Gov. Phil Murphy yesterday signed a bill that aims to ensure the state achieves aggressive targets to curb global-warming emissions while acknowledging the measure does not go far enough in addressing some of the most potent greenhouse-gas emissions.
The legislation (S-3207) focuses on an earlier law that requires the state to reduce carbon pollution in New Jersey by 80 percent below 2006 levels by 2050, a target some climate activists view as unlikely to be met.
Others see the new law as bolstering the state’s Global Warming Response Act, a measure passed in 2007, seeking to sharply curb carbon-forming pollution.
“I think it is really significant,’’ said Tom Gilbert, campaign director for ReThink Energy NJ, which has generally backed the Murphy administration’s environmental policies. “Now, it is crystal clear that New Jersey has the authority to regulate greenhouse gas emissions, including short-lived pollutants.’’
The bill would require the state to do a better job of monitoring and reporting on greenhouse-gas emissions, and within a year to issue a report on what additional steps are necessary to curb carbon pollution.
What about methane?
In a statement accompanying his signing, Murphy conceded the state needs to do more to reduce short-lived carbon pollutants. They include methane, black carbon or soot, largely coming from diesel vehicles and a particularly dangerous pollutant in dense, urban areas.
“Short-lived climate pollutants have a significant warming influence on the climate and must be evaluated as part of the state’s comprehensive strategy to mitigate the impacts of climate change,’’ Murphy said in the statement.
The governor directed the Department of Environmental Protection to address the reduction of short-lived climate pollutants. Murphy did not specifically address methane, a potent greenhouse gas, that is leaked into the air from natural-gas pipelines, landfills and other sources.

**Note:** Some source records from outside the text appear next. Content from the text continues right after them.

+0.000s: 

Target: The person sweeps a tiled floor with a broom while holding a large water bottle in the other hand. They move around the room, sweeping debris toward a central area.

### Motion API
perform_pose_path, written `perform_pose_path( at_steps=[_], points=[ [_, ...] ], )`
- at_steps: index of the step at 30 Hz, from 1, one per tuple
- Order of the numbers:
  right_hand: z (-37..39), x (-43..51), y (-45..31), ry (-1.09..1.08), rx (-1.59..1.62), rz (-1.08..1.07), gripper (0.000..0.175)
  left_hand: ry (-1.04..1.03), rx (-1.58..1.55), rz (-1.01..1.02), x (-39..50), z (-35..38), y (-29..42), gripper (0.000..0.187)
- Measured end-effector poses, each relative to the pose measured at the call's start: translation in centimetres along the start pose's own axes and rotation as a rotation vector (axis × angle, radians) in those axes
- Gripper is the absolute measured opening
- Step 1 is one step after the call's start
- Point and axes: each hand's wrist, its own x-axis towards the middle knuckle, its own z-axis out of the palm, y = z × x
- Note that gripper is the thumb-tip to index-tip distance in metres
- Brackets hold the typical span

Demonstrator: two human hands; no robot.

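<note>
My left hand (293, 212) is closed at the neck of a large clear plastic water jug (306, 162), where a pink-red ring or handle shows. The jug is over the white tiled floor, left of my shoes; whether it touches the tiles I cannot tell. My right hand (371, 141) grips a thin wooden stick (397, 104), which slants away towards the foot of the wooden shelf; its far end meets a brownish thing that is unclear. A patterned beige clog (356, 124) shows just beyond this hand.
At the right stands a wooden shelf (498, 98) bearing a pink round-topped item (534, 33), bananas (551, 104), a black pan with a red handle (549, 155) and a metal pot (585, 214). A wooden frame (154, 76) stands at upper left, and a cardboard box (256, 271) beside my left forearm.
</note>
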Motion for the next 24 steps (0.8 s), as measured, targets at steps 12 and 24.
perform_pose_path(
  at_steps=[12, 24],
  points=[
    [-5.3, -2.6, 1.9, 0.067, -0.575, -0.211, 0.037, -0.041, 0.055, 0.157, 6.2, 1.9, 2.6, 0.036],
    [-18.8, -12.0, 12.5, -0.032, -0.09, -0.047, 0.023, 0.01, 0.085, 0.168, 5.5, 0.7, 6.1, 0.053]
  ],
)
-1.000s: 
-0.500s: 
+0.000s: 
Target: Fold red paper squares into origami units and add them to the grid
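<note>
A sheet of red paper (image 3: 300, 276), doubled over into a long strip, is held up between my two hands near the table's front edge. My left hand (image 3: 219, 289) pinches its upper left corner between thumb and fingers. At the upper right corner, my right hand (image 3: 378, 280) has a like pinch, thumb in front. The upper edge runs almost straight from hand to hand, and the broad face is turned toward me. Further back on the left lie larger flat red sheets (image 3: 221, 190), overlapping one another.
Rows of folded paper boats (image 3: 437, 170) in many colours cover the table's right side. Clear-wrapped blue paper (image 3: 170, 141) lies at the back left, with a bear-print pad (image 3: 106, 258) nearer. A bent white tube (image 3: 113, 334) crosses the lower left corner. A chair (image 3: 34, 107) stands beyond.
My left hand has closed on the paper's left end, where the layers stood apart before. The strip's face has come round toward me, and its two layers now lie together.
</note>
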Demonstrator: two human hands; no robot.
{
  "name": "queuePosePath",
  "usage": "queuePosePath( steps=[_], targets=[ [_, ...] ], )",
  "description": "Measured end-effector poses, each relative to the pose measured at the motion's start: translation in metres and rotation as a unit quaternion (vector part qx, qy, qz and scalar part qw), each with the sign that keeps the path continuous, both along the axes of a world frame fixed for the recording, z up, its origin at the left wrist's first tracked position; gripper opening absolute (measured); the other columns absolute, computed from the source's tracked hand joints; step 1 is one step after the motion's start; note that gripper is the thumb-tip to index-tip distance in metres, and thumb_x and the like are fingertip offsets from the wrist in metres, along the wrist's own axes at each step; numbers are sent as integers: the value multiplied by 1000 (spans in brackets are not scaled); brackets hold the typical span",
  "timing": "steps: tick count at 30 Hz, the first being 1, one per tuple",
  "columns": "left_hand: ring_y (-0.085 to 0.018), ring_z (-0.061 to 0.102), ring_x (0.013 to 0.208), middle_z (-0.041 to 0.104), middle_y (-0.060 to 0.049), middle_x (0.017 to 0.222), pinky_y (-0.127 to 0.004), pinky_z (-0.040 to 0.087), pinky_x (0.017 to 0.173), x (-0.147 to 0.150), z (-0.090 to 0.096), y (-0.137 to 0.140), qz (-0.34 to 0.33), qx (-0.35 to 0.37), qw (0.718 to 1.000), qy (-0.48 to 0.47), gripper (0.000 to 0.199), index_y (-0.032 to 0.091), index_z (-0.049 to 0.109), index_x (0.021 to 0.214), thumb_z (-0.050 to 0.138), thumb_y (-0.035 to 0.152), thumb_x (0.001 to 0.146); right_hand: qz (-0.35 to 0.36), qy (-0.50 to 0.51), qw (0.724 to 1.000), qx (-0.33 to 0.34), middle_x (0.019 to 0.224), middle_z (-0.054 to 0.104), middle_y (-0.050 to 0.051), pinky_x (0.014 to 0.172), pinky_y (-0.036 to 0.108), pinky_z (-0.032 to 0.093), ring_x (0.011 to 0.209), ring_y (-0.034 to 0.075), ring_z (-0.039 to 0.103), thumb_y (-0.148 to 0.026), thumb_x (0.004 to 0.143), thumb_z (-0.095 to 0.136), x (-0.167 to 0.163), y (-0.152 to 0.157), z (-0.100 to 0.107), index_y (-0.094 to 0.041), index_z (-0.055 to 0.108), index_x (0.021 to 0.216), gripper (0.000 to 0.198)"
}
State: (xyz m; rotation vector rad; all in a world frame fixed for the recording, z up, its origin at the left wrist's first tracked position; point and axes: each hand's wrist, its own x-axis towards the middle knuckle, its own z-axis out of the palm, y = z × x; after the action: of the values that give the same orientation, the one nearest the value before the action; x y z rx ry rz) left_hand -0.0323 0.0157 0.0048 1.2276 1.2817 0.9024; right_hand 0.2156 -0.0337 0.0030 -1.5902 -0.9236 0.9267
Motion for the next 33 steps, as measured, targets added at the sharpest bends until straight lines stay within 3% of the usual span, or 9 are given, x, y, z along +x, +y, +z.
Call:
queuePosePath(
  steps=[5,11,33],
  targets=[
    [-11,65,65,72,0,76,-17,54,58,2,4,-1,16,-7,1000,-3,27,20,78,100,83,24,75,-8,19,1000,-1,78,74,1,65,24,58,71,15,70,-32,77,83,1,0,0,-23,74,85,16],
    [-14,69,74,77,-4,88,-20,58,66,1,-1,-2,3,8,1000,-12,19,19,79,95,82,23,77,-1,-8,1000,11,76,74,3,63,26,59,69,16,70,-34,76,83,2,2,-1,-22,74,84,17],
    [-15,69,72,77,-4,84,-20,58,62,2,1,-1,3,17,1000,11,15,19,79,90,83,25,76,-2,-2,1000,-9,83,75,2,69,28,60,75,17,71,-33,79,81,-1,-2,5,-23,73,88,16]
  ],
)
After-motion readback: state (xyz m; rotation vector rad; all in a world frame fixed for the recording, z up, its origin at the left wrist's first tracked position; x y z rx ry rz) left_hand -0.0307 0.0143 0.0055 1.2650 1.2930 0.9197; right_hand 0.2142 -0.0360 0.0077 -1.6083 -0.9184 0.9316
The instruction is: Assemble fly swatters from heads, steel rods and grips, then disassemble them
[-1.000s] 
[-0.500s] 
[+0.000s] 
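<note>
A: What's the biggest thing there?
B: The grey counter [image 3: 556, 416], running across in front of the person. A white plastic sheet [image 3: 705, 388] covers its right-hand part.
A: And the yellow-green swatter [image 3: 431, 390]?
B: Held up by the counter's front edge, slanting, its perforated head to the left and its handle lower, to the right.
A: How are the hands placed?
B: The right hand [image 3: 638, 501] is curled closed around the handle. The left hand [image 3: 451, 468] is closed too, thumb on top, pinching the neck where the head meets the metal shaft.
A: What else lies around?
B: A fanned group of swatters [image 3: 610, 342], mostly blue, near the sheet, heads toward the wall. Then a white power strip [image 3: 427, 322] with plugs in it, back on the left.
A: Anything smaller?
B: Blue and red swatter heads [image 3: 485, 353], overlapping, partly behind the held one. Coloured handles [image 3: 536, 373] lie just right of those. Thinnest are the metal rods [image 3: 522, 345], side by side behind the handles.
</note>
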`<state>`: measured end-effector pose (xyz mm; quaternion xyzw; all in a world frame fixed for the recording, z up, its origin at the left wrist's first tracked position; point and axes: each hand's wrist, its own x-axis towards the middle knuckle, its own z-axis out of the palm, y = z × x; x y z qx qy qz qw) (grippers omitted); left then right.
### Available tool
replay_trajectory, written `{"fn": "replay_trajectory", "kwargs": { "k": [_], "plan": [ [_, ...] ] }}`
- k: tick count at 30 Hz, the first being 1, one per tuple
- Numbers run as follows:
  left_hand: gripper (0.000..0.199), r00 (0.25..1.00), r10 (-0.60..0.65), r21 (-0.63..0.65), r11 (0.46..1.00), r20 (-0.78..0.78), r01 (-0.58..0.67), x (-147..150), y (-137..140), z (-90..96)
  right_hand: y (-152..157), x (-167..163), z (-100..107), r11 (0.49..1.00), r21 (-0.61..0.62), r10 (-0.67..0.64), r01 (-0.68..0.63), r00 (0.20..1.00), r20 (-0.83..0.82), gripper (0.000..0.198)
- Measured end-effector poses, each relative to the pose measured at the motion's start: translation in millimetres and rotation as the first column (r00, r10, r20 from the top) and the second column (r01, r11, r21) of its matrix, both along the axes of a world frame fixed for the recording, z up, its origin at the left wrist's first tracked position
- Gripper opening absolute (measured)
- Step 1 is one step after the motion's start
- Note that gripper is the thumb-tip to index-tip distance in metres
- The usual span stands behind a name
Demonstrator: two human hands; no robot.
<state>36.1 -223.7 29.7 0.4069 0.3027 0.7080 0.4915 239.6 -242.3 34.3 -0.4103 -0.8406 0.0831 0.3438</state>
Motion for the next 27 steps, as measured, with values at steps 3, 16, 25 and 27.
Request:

“His signing statement is just spin without any substance,’’ argued Jeff Tittel, director of the New Jersey Sierra Club and a frequent critic of the administration. “It’s the same DEP that took it out of the bill in the first place,’’ he said, referring to amendments made in committee.
Gilbert argued the legislation makes clear the administration plans to regulate greenhouse-gas emissions before the end of Murphy’s term. Clean-energy advocates have long argued the DEP has the legal authority to do so but that the department has been reluctant to do so.
“We are going to see the regulation of greenhouse gas emissions before the completion of the Governor’s first term,’’ Gilbert said. “There couldn’t be any more urgency for us to get it done.’’
In addition, the bill requires the DEP to establish interim targets before 2050 as a way of ensuring regulators are on a trajectory to reach the significant reductions in carbon pollution by mid-century.
Tittel argued the bill falls far short of steps taken by other states, like New York, which aims to have 100 percent of its electricity come from renewable energy by 2040 and have net zero carbon emissions by 2050.